Even the Fed is Confused
We are sad to report that one of the leading financial news services (which shall remain nameless but begins with Bloom and ends with berg) seems to be losing its editorial direction. We say this because of today’s near-simultaneous reports that stocks were weak because the Fed’s stimulus program may end and that bonds were weak because the Fed’s stimulus program may continue.
It is true that there is presently much speculation about future Federal Reserve policy. The Fed itself seems to be of two minds, in fact. Minutes of the March 15 Federal Open Market Committee meeting, released on Tuesday, said that “a few” members were leaning toward tighter policy later this year while “a few” thought policy could remain loose beyond 2011. The news coverage simply reflects the fact that even the deciders are undecided. We suspect this will still be the case when Ben Bernanke holds his first-ever press conference later this month.
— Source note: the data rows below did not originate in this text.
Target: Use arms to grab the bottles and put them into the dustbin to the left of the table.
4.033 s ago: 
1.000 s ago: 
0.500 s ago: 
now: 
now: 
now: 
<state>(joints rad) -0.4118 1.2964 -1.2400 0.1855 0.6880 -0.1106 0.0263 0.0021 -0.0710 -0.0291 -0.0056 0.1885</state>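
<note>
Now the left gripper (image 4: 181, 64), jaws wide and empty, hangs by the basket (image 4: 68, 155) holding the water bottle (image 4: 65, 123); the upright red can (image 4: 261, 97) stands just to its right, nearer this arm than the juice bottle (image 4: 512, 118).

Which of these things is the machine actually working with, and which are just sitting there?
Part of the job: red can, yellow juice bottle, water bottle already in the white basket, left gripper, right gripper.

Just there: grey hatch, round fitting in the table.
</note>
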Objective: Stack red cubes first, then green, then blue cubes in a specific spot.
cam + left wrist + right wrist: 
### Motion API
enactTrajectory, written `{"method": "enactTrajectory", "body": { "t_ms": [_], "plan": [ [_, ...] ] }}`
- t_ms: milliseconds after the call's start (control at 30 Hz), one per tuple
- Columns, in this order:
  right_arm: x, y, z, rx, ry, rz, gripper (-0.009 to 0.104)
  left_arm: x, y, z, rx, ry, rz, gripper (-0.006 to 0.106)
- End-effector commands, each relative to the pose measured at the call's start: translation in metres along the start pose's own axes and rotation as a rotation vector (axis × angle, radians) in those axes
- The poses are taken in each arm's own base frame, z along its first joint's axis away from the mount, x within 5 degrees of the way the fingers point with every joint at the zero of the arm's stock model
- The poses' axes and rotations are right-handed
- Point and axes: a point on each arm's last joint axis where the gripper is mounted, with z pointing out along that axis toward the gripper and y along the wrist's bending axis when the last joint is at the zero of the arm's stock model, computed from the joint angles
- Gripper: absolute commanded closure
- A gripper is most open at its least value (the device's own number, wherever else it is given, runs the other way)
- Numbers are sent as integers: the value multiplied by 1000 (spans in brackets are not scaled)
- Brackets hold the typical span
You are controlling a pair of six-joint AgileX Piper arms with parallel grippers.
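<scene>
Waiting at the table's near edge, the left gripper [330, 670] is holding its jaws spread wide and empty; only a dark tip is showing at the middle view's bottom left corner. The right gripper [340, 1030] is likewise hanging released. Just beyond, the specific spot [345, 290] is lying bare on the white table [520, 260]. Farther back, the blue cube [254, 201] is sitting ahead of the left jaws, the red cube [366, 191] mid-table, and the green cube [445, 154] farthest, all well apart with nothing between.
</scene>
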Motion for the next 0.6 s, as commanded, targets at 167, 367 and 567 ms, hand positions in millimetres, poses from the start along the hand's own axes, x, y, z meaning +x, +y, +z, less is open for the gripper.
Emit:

Not surprisingly, then, we see continued consolidation in the stock benchmarks. The S&P 500 is still bumping up against resistance near 1340 and has been unable to break above its February peak. Bond yields have been firm, but at 3.54% the ten-year Treasury is still not reflecting major inflationary pressure. This lack of concern regarding inflation is a bit odd given that gold just posted a new high and oil moved over $108.
The answer may be that price inflation is a problem only when people are willing and able to pay higher prices. Strapped U.S. consumers, faced with flat income, tight credit and rising gas and food bills, really have only one choice: reduce expenditures elsewhere. Retailers respond by cutting prices of discretionary goods, which offsets the inflation pressure. Hence we have the current situation. Prices are on the rise in some sectors and falling in others.
Can this go on indefinitely? Probably not. Central bankers usually don’t spring last-minute surprises, so we suspect they really are undecided. They cannot remain so. QE2 ends in June, and by then we will know whether more stimulus is coming or not. Lacking that clarity, we expect to see more low-conviction, low-volume trading the next few weeks. Corporate news and geopolitical events will be the main drivers until the Fed makes up its mind. Earnings season is getting underway, so there should be no shortage of corporate news in the coming weeks.
Our Sector Edge graphic looks much different than it did just a few weeks ago. Energy had a significant lead over everything else, to the point that all other sectors looked almost flat in comparison. Energy is still in the lead, but we see a much more linear falloff between sectors. The momentum scores fall more or less equally from Energy at 53 to Technology at 6. Materials was the big winner this week as gold prices hit new highs. Industrials held on to the #3 spot. Health Care gained ground thanks to biotechnology stocks, but it still fell behind Telecom which is now in fourth place. Technology dropped to the bottom of the list.
Our Style rankings continued to show more diffusion as the spread between the top-ranked and bottom-ranked categories increased from 21 to 31. Small Cap Growth remained in the lead; this group recently eclipsed its 2007 peak and is now challenging its all-time high from March 2000. Small Cap Value, which had been lagging, moved into the upper half of the rankings. Mega Cap remained in last place. We still have inconsistent readings on Growth vs Value; Value holds a slight edge in the Large Cap segment while Growth dominates in Small and Mid Caps.
The Global rankings have a shake-up this week. Emerging Markets is the new #1 category. Analysts attribute the rally to strength in materials, a growing appetite for risk by investors, and weakness in the U.S. Dollar. Strong energy and commodity prices were positive for Canada, but it still slipped into a tie with China for second place. The dollar weakness boosted almost every foreign category and caused the U.S. to slip out of the top half of the chart. Japan is still out of sync with the rest of the world and was the only category to lose momentum last week.
The charts above depict both the relative strength and absolute strength of various market sectors, styles, and geographic locations on an intermediate-term basis. Each grouping is sorted (top to bottom) by relative strength. The magnitude of the displayed RSM value is a measure of absolute strength, which is our proprietary method of measuring and reporting the intermediate-term strength as an annualized value.
“Wall Street’s graveyards are filled with men who were right too soon.”